[BiO BB] Looking for researcher, to assist on blast-like invention

DT theoriste at gmail.com
Tue Feb 12 11:44:34 EST 2008


On Feb 11, 2008 6:56 PM, Theodore H. Smith <delete at elfdata.com> wrote:

>
> On 11 Feb 2008, at 22:28, Ryan Golhar wrote:
>
> > Why don't you write up a paper describing the algorithm in detail and
> > submit it to a bioinformatics journal?  And, why not make the
> > executable
> > available with documentation so that people can download it and try it
> > out for themselves.
> >
> > Do you have any test cases that show it runs faster/better than BLAST?
> > Describe them and make them available.
>
> The first thing I'd need to do is make a good test. I'm not sure what
> constitutes "a good test", in this case.

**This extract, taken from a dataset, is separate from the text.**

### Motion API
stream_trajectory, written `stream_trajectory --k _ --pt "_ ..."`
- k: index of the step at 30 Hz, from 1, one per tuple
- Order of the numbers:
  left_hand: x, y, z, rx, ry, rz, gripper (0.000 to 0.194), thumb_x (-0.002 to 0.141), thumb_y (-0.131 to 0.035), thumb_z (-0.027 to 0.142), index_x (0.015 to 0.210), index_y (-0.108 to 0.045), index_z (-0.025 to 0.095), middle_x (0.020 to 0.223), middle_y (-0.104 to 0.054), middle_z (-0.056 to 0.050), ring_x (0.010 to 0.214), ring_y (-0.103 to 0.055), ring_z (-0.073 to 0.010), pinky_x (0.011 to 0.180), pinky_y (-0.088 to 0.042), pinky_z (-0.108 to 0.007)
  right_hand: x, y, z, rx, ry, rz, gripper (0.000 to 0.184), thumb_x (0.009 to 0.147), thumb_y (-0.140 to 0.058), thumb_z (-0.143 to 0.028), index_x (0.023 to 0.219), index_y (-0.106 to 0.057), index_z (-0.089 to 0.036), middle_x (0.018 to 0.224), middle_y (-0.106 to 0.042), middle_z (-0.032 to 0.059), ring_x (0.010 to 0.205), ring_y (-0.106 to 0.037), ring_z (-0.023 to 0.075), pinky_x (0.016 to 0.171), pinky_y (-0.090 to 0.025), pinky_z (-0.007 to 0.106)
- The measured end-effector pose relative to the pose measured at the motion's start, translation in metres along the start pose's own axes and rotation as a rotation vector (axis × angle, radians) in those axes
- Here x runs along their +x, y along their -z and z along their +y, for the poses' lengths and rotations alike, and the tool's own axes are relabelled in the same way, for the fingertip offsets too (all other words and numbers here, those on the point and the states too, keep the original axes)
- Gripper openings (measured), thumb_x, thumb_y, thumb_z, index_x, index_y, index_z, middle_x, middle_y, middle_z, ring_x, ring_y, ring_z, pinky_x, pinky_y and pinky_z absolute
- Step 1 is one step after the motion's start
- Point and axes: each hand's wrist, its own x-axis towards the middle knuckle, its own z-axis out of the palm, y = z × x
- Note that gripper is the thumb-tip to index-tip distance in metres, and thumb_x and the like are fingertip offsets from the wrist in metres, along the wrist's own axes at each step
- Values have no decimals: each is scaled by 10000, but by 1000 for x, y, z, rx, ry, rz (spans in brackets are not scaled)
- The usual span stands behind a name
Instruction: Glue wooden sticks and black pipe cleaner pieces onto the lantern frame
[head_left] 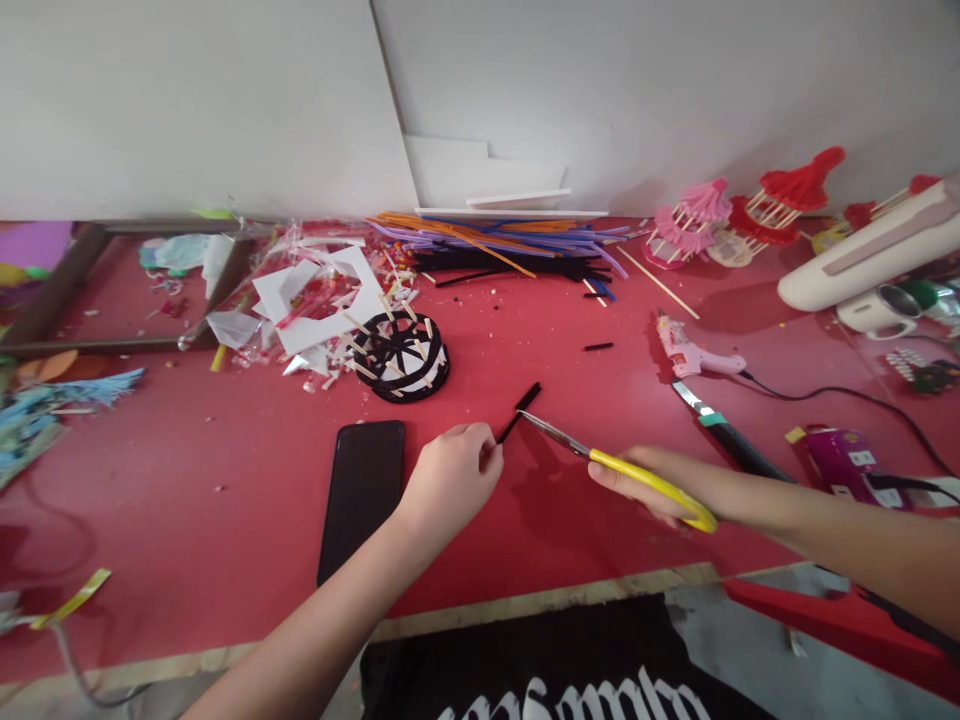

NR ALL VS ALL:  This will test speed and somehow test performance. The nr
database (non-redundant) from NCBI is a good place to start testing as a
template database. I'd use your algorithm all-against-all in nr. Test
against  BLAST and then use your algorithm for each entry in nr versus all
of nr, and then compare performance. You can generate a ROC plot for BLAST
vs your algorithm against a known set of homologs and distant homologs,
based on a p-value or significance level cutoff.

A real randomization test would be this to test sensitivity and specificity:
take known sequences in nr  -- all or some of them -- and scramble them by
'homologous recombination" -- create chimeras of known sequences  by
different randomization criteria  -- by domain (criteria based on domain
annotation)  or by individual sequence based on a known randomization
function, and then test the sensitivity and specificity of BLAST vs your
algorithm to detect the originating sequences that created the chimeras.

You will also need to check the performance of your algorithm against
nucleotide sequences. There are already test cases in BLAST for
mouse-vs-human, that would be a good test case.